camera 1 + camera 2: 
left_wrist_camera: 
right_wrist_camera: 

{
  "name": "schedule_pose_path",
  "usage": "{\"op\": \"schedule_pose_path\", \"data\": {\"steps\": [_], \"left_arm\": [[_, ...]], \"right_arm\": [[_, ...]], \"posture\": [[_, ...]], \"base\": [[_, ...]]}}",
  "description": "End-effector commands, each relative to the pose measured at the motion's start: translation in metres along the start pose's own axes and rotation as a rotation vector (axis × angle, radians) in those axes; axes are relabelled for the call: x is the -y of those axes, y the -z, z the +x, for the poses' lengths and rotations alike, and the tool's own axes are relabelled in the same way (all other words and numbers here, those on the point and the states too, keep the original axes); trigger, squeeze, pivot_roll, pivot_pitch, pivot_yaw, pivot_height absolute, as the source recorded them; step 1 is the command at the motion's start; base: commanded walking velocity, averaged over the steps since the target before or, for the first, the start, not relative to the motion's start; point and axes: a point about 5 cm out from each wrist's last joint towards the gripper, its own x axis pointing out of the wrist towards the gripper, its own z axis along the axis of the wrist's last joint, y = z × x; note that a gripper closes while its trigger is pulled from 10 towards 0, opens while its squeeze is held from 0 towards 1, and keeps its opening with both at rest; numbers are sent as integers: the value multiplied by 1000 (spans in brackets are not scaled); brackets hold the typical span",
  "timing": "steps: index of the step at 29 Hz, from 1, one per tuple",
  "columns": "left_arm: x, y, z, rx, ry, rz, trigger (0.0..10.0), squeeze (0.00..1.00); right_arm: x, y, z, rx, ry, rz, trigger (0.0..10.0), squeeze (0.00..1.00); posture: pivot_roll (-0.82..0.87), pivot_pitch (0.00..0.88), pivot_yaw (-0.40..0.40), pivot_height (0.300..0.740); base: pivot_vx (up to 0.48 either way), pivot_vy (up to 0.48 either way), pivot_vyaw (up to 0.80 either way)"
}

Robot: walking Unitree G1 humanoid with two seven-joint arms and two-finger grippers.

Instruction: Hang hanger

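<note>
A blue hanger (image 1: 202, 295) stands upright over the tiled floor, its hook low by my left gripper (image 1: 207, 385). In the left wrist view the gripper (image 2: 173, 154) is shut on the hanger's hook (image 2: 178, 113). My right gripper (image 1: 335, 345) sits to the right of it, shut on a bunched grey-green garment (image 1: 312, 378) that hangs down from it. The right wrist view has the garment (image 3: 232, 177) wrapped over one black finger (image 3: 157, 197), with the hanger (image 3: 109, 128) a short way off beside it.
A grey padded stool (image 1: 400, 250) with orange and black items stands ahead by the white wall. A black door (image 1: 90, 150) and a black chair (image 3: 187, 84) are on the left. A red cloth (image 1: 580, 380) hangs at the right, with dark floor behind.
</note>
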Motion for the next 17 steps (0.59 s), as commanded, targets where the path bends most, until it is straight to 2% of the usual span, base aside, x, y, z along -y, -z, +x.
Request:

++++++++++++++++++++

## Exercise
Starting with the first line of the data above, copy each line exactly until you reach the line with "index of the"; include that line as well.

## Your solution
camera 1 + camera 2: 
left_wrist_camera: 
right_wrist_camera: 

{
  "name": "schedule_pose_path",
  "usage": "{\"op\": \"schedule_pose_path\", \"data\": {\"steps\": [_], \"left_arm\": [[_, ...]], \"right_arm\": [[_, ...]], \"posture\": [[_, ...]], \"base\": [[_, ...]]}}",
  "description": "End-effector commands, each relative to the pose measured at the motion's start: translation in metres along the start pose's own axes and rotation as a rotation vector (axis × angle, radians) in those axes; axes are relabelled for the call: x is the -y of those axes, y the -z, z the +x, for the poses' lengths and rotations alike, and the tool's own axes are relabelled in the same way (all other words and numbers here, those on the point and the states too, keep the original axes); trigger, squeeze, pivot_roll, pivot_pitch, pivot_yaw, pivot_height absolute, as the source recorded them; step 1 is the command at the motion's start; base: commanded walking velocity, averaged over the steps since the target before or, for the first, the start, not relative to the motion's start; point and axes: a point about 5 cm out from each wrist's last joint towards the gripper, its own x axis pointing out of the wrist towards the gripper, its own z axis along the axis of the wrist's last joint, y = z × x; note that a gripper closes while its trigger is pulled from 10 towards 0, opens while its squeeze is held from 0 towards 1, and keeps its opening with both at rest; numbers are sent as integers: the value multiplied by 1000 (spans in brackets are not scaled); brackets hold the typical span",
  "timing": "steps: index of the step at 29 Hz, from 1, one per tuple",

This completes the requested output.